「タンデムパーフェクターは扱いやすい」
と語るオペレーターの伊藤さん。
 現在、中京印刷は“印刷”に経営資源を集中し、先代社長が築き上げた品質へのこだわりと匠の技を今に発展させている。大手印刷会社をお客様として、高い印刷品質を要求される多彩な印刷物を担う“印刷”専業会社である。
 1990年(平成2年)には、4階建ての新工場が完成した。
 この工場は、各フロアに重い印刷機が設置できるように、また、機材の出し入れが容易なように表側は大きなシャッターで開口できる設計になっており、当社の印刷機も1階から3階の各階に設置されている。印刷機のあるフロアには標準光源が採用され、オペレーターが正確な“色”を確認できるように配慮されている。
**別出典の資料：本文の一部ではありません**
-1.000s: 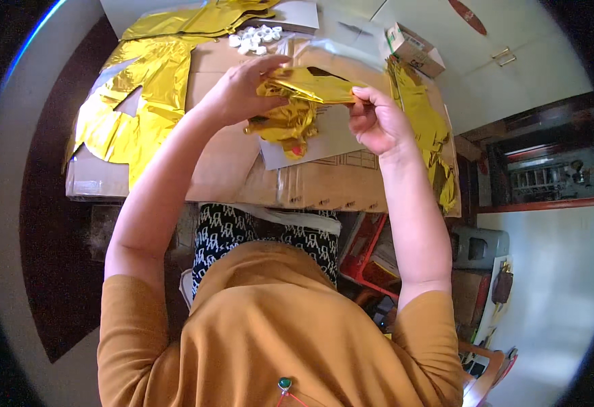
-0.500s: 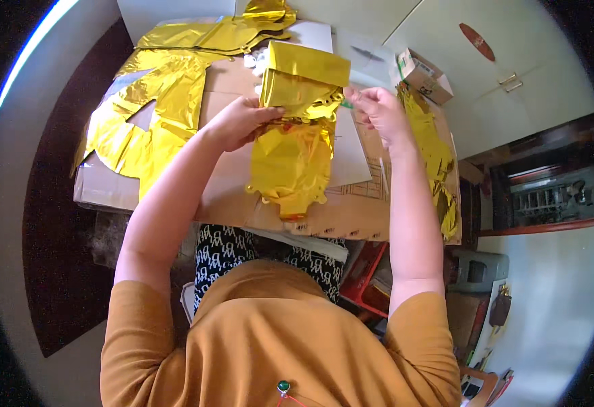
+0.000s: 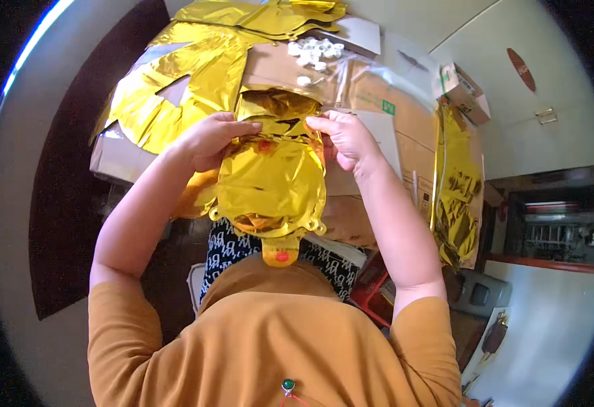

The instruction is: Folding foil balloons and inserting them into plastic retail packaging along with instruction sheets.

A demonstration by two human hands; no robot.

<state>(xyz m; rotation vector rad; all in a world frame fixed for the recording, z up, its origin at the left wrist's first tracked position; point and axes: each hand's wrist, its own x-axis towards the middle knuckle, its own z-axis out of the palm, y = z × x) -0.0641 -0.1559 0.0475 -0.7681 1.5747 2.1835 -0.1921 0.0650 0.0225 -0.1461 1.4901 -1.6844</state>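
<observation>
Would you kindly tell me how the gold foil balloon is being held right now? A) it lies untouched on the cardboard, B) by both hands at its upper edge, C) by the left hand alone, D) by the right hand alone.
B: the left hand and the right hand each pinch the upper edge of the gold foil balloon, which hangs down between them.

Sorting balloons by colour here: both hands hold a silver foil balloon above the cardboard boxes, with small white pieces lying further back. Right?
Not quite: the foil balloon is gold, not silver, as the head view shows. The left hand and right hand do hold it above the cardboard boxes, with small white pieces lying further back.
</observation>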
「今は1点1点を大切に、当社の持てる力を注ぎ込んで、常にお客様に満足いただけるように、今できることは何だろうと絶えず考えながら、日々取り組んでいます」と澤田氏。
 中京印刷の匠の技が社員に浸透しているエピソードを紹介する。
 同社では早くから棒積みを行っている。インキの改良をインキメーカーにお願いし、ほとんどの印刷物を棒積みで行っているが、この判断が驚くほど的確だ。印刷直後の印刷物の表面は乾いていない。当然インキがベタつくが、オペレーターは、このベタつき具合を指先で触れただけで、裏付きするか、しないかが判断できるという。この紙で、この粘りなら大丈夫だという感覚は、数値化も、マニュアル化も、難しいと思うが、そういう感覚が伝承され、材料の変化に合わせ進化して、受け継がれている。
 同社では、1990年から刷版設備を導入しました。当初は導入した殖版機のスピードが遅く、納期に間に合わないなど、さまざまな問題もありましたが、機械の入れ替えを行い、刷版オペレーターにも人材を得ることができ、現在は5台分の刷版をすべて機械へ供給できる体制になっています。
 澤田氏はこれからの課題について語る。
 「今後はどういうタイミングでCTPに切り替えるかですね。現在はお客様ごとにデータの作り方が違う点が問題で、これをいかに解決するかを研究しています。最新のCTP機や各印刷会社の情報をすばやく集めながら、条件が整った段階で積極的に導入しようと考えています」
 ISO9000や14000シリーズなどの取得にも目配りをして、これに対する準備は進んでいるという。